Exercise description
Search the records below for the string "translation", and report each line that contains it.

Extracted data entries:
######

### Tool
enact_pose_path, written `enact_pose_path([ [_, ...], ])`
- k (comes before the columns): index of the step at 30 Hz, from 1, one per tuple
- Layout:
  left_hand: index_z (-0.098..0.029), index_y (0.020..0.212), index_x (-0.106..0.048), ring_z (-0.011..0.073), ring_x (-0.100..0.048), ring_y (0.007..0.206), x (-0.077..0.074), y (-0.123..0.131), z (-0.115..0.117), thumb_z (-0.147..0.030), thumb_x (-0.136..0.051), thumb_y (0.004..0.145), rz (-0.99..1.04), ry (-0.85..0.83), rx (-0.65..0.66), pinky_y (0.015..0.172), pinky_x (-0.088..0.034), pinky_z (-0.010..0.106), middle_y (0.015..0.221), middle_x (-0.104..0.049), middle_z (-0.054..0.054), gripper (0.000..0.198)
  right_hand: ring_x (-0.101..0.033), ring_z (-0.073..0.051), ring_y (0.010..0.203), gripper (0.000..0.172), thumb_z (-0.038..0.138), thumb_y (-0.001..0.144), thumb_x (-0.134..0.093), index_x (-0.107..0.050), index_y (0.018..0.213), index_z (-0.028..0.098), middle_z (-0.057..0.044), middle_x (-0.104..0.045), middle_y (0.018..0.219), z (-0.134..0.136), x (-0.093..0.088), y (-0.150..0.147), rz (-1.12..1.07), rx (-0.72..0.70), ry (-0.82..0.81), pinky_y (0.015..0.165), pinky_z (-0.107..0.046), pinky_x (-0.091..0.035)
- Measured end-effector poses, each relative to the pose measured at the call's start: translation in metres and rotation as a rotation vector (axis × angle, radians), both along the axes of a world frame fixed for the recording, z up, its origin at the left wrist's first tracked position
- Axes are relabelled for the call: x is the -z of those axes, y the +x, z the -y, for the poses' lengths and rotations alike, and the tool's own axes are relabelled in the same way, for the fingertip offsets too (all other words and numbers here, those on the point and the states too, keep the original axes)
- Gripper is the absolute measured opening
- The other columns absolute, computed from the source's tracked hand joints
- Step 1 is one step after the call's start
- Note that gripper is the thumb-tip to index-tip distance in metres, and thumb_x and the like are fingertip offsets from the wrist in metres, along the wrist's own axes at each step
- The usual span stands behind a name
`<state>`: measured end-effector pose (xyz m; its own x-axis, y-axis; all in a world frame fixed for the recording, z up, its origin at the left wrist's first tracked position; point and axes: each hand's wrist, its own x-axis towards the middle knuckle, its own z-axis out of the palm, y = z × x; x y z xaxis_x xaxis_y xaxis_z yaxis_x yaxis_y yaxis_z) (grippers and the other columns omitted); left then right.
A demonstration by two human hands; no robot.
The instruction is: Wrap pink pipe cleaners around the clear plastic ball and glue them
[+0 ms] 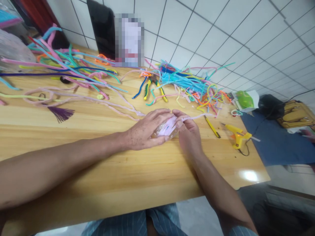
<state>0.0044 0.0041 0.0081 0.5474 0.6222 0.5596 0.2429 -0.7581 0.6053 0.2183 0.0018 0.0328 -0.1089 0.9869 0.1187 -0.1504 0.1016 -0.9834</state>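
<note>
Over the table's middle, my left hand (pixel 145 131) is curled round a clear plastic piece (pixel 175 132) wound with pale lilac pipe cleaner (pixel 167 127). The plastic's full shape is hidden by my fingers. Against its right side, my right hand (pixel 190 134) pinches the pale pipe cleaner, whose loose end (pixel 201 116) sticks out to the right past my fingers. Long pale pink pipe cleaners (pixel 118 104) trail leftward over the wood from behind my left hand; whether they join the wound piece I cannot tell.
Yellow-green pliers (pixel 147 90) lie behind my hands, near a heap of coloured pipe cleaners (pixel 184 80). More pipe cleaners (pixel 73 65) and a purple tassel (pixel 60 113) are left. To the right lie a yellow craft knife (pixel 212 126) and a glue gun (pixel 237 134). A tiled wall (pixel 187 29) stands behind.
</note>
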Motion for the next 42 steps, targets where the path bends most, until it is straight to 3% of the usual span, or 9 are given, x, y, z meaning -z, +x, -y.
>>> enact_pose_path([
  [4, -0.024, 0.167, -0.032, 0.0372, -0.043, 0.159, -0.0002, -0.0004, -0.0001, -0.032, -0.068, 0.100, 0.004, 0.009, 0.004, 0.129, -0.043, 0.063, 0.165, -0.046, 0.021, 0.076, -0.068, -0.022, 0.119, 0.017, 0.040, 0.080, -0.093, -0.082, 0.089, 0.031, -0.001, -0.076, 0.133, -0.0020, 0.0015, 0.0056, 0.022, -0.039, 0.031, 0.097, -0.034, -0.058],
  [10, -0.026, 0.165, -0.034, 0.0368, -0.045, 0.158, -0.0001, 0.0003, 0.0000, -0.029, -0.069, 0.097, 0.027, 0.014, -0.006, 0.127, -0.044, 0.065, 0.164, -0.049, 0.020, 0.076, -0.068, -0.023, 0.122, 0.017, 0.035, 0.078, -0.094, -0.080, 0.087, 0.030, -0.001, -0.076, 0.129, -0.0036, 0.0039, 0.0058, 0.057, -0.035, 0.064, 0.107, -0.038, -0.055],
  [16, -0.026, 0.160, -0.041, 0.0379, -0.048, 0.156, -0.0037, 0.0001, 0.0007, -0.039, -0.068, 0.102, 0.090, 0.018, 0.019, 0.124, -0.045, 0.067, 0.160, -0.053, 0.020, 0.065, -0.068, -0.023, 0.118, 0.019, 0.035, 0.078, -0.094, -0.078, 0.087, 0.029, -0.002, -0.076, 0.129, -0.0001, 0.0020, 0.0020, 0.067, -0.027, 0.075, 0.108, -0.040, -0.054],
  [29, -0.027, 0.157, -0.041, 0.0365, -0.049, 0.154, 0.0016, 0.0037, 0.0030, -0.028, -0.063, 0.099, 0.086, 0.041, -0.038, 0.120, -0.049, 0.065, 0.157, -0.056, 0.018, 0.063, -0.068, -0.024, 0.120, 0.024, 0.041, 0.078, -0.095, -0.075, 0.085, 0.028, -0.003, -0.075, 0.129, 0.0035, 0.0015, -0.0017, 0.086, -0.021, 0.091, 0.111, -0.043, -0.053],
  [38, -0.026, 0.159, -0.039, 0.0375, -0.048, 0.154, 0.0017, 0.0032, 0.0048, -0.033, -0.061, 0.099, 0.080, 0.011, -0.036, 0.123, -0.047, 0.066, 0.158, -0.054, 0.019, 0.064, -0.069, -0.020, 0.111, 0.021, 0.036, 0.078, -0.092, -0.074, 0.085, 0.027, -0.003, -0.076, 0.128, 0.0031, 0.0042, 0.0001, 0.008, 0.010, -0.005, 0.096, -0.035, -0.056],
  [42, -0.024, 0.162, -0.036, 0.0380, -0.048, 0.153, 0.0004, 0.0034, 0.0055, -0.033, -0.061, 0.099, 0.056, 0.008, -0.040, 0.123, -0.047, 0.066, 0.159, -0.051, 0.020, 0.068, -0.069, -0.021, 0.112, 0.023, 0.037, 0.078, -0.092, -0.073, 0.085, 0.027, -0.003, -0.076, 0.128, 0.0031, 0.0049, 0.0002, 0.020, 0.013, -0.001, 0.096, -0.035, -0.056],
])
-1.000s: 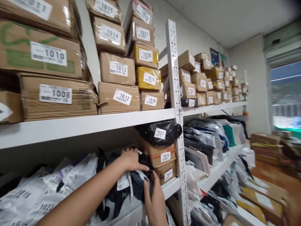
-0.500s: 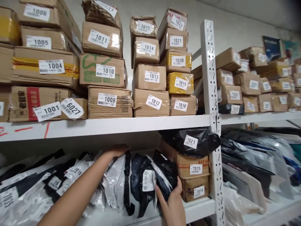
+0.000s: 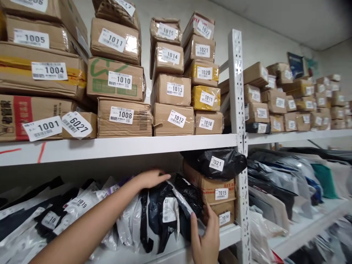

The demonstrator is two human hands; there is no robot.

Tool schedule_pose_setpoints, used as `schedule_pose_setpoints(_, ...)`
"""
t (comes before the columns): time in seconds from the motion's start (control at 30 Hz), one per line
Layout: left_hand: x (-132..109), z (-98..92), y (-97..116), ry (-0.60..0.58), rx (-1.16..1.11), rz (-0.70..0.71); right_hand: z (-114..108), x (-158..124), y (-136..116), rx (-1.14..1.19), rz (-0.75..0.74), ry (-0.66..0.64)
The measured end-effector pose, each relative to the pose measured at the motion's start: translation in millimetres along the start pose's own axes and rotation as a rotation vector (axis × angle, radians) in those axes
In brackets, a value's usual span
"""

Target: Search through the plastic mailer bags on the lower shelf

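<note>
My left hand reaches across the tops of the bagged parcels on the lower shelf, fingers stretched out to the right. Under and beside its fingertips stand dark plastic mailer bags, one with a white label. At the right end of this row leans a shiny black plastic parcel with a pale grey-white bag along its left side. My right hand is at the lower front of that parcel, thumb and fingers apart and pointing up. I see nothing gripped in it. Silvery-white bags stand left of the dark ones.
Numbered cardboard boxes are stacked on the upper white shelf. Right of my hands, a black bag lies on two boxes beside a perforated post. More bagged parcels fill the shelf beyond.
My left hand has moved right, from the white bags to the dark bags. My right hand has lowered slightly and come off the black parcel's side. The view has shifted right.
</note>
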State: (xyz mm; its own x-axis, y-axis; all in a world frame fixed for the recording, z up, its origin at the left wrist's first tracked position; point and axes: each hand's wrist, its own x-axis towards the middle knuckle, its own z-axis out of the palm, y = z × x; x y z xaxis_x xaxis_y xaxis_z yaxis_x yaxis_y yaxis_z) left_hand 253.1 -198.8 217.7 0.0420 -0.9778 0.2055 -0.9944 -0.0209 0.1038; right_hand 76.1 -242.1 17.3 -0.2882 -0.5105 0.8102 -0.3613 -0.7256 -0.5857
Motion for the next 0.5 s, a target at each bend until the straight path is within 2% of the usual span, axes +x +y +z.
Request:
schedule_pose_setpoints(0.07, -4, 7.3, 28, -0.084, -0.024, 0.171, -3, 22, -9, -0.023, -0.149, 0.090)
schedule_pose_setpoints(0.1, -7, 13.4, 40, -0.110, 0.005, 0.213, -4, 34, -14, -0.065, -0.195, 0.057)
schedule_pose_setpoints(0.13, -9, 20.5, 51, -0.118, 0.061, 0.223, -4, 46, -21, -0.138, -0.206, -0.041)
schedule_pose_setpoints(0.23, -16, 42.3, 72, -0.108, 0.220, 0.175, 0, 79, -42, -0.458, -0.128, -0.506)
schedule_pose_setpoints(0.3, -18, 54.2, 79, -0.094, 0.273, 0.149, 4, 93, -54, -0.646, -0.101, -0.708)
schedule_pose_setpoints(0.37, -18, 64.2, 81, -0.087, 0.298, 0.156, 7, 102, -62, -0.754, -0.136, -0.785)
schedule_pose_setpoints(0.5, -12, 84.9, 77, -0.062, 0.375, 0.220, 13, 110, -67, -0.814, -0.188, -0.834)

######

Result for this task
- Measured end-effector poses, each relative to the pose measured at the call's start: translation in metres and rotation as a rotation vector (axis × angle, radians), both along the axes of a world frame fixed for the recording, z up, its origin at the left wrist's first tracked position
The measured end-effector pose, each relative to the pose measured at the motion's start: translation in millimetres along the start pose's own axes and rotation as a rotation vector (axis × angle, radians) in those axes

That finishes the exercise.